My setup is the same on both. I ride about 22" width with +12 on the front and -6 on the rear.


----------



## Guest (Jan 26, 2010)

Its not so much about changing the stance for "freeride" vs "park"

I dont mess with my angles, and try not to narrow the stance, but for powder you want to be a little set back. Riding deep powder with a really wide, centered stance is harder because you have the weight from your front foot closer to the tip.

Have you ridden powder before? Its a pretty simple concept. doesnt feel anything like a groomed run. Way more fun 

Depending on which board im riding ill have my bindings at the widest holes, in that case for setting up for pow, keep your back disk with the lines going parallel to the edge so you can slide the binding back (i always have mine like that so i can easily slide it back for a little more control on pow) and then move your front binding back a hole, maybe 2.


----------



## Guest (Jan 26, 2010)

somebodyelse5 said:


> Have you ridden powder before? Its a pretty simple concept. doesnt feel anything like a groomed run. Way more fun


Not really. Mostly try to salvage anything on the edges of the trails albeit brief but still get a momentary feeling of powder (which is awesome). I did have a chance last year after a big snowfall but after the first couple of runs there weren't anymore fresh tracks to make and it was just bumpy 



somebodyelse5 said:


> Depending on which board im riding ill have my bindings at the widest holes, in that case for setting up for pow, keep your back disk with the lines going parallel to the edge so you can slide the binding back (i always have mine like that so i can easily slide it back for a little more control on pow) and then move your front binding back a hole, maybe 2.


Good suggestion. I'll have to remember that for future reference.


----------



## Guest (Jan 26, 2010)

gotr0 said:


> Not really. Mostly try to salvage anything on the edges of the trails albeit brief but still get a momentary feeling of powder (which is awesome). I did have a chance last year after a big snowfall but after the first couple of runs there weren't anymore fresh tracks to make and it was just bumpy
> 
> 
> 
> Good suggestion. I'll have to remember that for future reference.
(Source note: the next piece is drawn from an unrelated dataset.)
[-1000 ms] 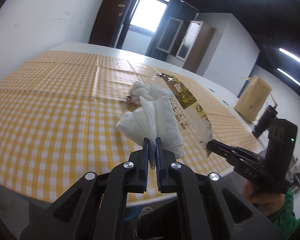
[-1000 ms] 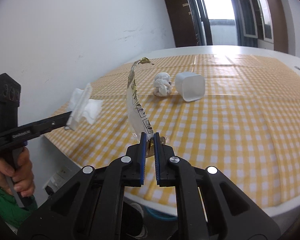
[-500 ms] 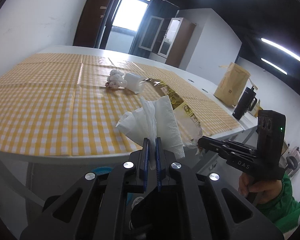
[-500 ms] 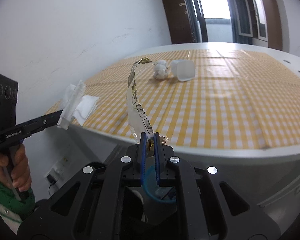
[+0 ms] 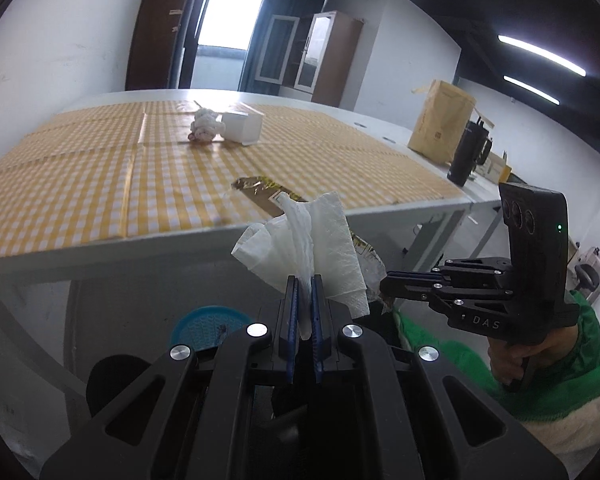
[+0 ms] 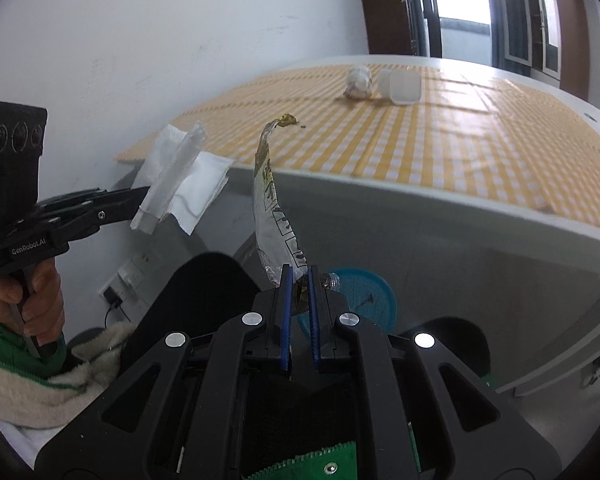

Yea, if you can, hit some tree runs and typically theres some decent powder in there. Just remember to lean back, deep powder is nothin like groomed runs lol. and its fun to fall in


----------



## Suburban Blend (Feb 23, 2008)

30 15 both forward for over 20 years. Pow, Park, Pipe, Groomers 23" wide centered on the board.

You can jib a freeride
and carve on a twin tip


----------



## stoepstyle (Sep 15, 2008)

Suburban Blend said:


> You can jib a freeride
> and carve on a twin tip


Amen to that. 



On my Legacy-R and my PBJ I run ducked 15,-15 and when I built my splitboard out of a NS Titan I decided to T bolt the stance 30,15 or somewhere around that


----------



## zakk (Apr 21, 2008)

I run a 15/-9 22" stance on my pow board and 12/-12 23" stance on my park board. not much difference, but it helps me.


----------



## rasmasyean (Jan 26, 2008)

I think if your board is narrow, you can lean more when angling your feet forward. Because, then your toes and heels will not drag on the snow and may make you slip out during a hard carve.

In powder, normally your stance is set more toward the tail so you can lift you nose easily to prevent digging in. The nose in freeride boards are also often longer to help this effect. The reverse camber boards are supposed to help aleviate this though I never rode one myself.

http://www.snowprofessor.com/how-to-snowboard/all-mountain-snowboard-lessons/main.html


----------



## wrathfuldeity (Oct 5, 2007)

they are the same


----------